The pact, the latest in a series of “mini” trade deals falsified by the Trump administration, follows seven months of negotiations between the United States and Brazil and is coming in as President Trump looks forward to winning trade profits before the November 3 election. But it is not known to what extent the new agreement will stimulate trade between countries, as it is limited. President Donald Trump has begun laying the groundwork for a new trade agreement with Brazil and removing all barriers to trade between the two countries. The announcement follows a series of other small trade deals announced by the Trump administration, including with Japan, China and the European Union. Unlike a comprehensive free trade agreement, these small agreements do not require congressional approval, which can put a deal on hold or collapse for many months. The Trump administration has also sought a limited trade deal with India, but has yet to reach an agreement. The government has not yet released details of the agreement with Brazil, but it appears even smaller than the agreements signed with China and Japan. It focuses on facilitating trade or harmonizing the methods used by the two governments to process goods crossing their borders, with the aim of facilitating trade between countries for businesses. It will also reduce regulatory barriers and strengthen rules to root out corruption. The new pact aims to remove trade barriers, strengthen regulation and fight corruption. U.S. trade in goods and services with Brazil totaled $105.1 billion in 2019. Exports totaled $67.4 billion; Imports totaled $37.6 billion.

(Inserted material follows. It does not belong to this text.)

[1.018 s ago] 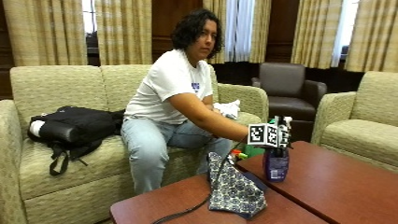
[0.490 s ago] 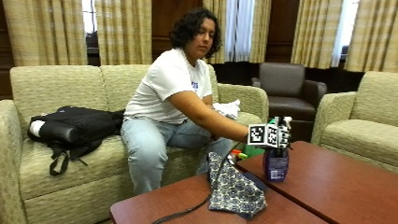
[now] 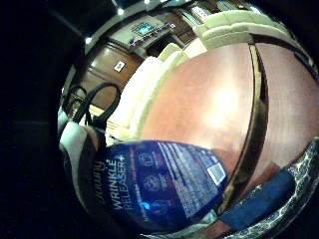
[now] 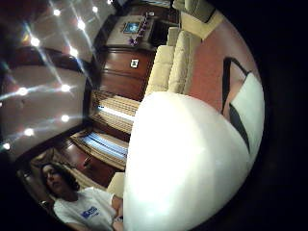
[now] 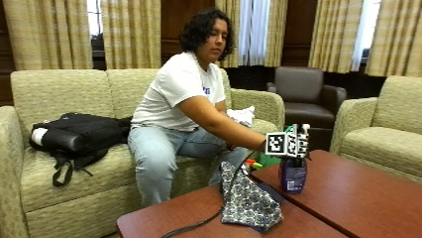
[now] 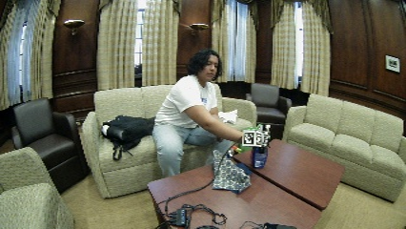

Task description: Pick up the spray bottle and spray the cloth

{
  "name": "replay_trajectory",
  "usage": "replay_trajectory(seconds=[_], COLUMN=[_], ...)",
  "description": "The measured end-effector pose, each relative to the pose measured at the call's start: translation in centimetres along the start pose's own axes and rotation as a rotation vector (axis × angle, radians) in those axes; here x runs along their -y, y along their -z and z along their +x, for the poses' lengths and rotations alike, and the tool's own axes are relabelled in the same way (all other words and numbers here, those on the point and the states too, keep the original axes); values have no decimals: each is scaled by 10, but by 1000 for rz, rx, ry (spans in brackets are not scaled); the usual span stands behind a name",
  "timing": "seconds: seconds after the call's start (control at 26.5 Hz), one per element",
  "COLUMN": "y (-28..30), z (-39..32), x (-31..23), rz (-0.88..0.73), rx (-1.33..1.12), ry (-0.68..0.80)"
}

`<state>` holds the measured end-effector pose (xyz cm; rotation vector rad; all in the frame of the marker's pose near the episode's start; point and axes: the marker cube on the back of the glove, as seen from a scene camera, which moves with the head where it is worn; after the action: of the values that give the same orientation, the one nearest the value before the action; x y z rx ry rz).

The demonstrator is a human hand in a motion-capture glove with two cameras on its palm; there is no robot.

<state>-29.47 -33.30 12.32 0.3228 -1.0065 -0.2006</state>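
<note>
Wood table [image 5: 369,198] w/ patterned cloth [image 5: 247,203] beside blue spray bottle [image 5: 292,174], hand [image 5: 294,150] on bottle top, grip unclear, backpack [image 5: 79,134] on sofa.

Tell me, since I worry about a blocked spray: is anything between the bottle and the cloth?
Nothing visible. The spray bottle stands on the table under the right hand, and the patterned cloth hangs right beside it with only open air between.
</note>
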Motion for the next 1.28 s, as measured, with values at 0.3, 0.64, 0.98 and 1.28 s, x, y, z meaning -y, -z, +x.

The U.S. trade surplus with Brazil was $29.8 billion in 2019. Brazilian President Jair Bolsonaro said Monday at an event organized by the U.S. Chamber of Commerce that the agreement will “open a new chapter” in relations between the two countries. He said Brazilian and U.S. officials concluded the negotiations “in record time” on a package that would “reduce bureaucracy and increase our bilateral trade.” The U.S. trade surplus with Brazil was $12.0 billion in 2019, an increase of 46.6% ($3.8 billion) over 2018. The United States recorded a service surplus of $18 billion with Brazil in 2019, down 11.6% from 2018. In 2011, the United States and Brazil signed the Trade and Economic Cooperation Agreement to improve trade and investment cooperation between the two largest economies in the Western Hemisphere. The agreement expands our direct trade and investment relations by providing a framework for deepening cooperation on a number of issues of mutual interest, including innovation, trade facilitation and technical barriers to trade.
The new U.S. trade agreement with Brazil may not sound like the U.S.-Mexico-Canada (USMCA) agreement, but it will effectively boost trade between the two countries, analysts say. In 2018, the U.S. trade surplus with the South American country was $8.3 billion, an increase of 7.2% ($563 million) over 2017. The United States has an estimated $21 billion surplus in services with Brazil in 2018, 7.1% more than in 2017, according to the Office of the U.S. Trade Representative. The United States and Brazil signed a new protocol on trade rules and transparency and updated a 2011 agreement between the two countries, as announced by the U.S. Trade Representative`s Office on October 19. ATEC engages in a wide range of trade and investment issues.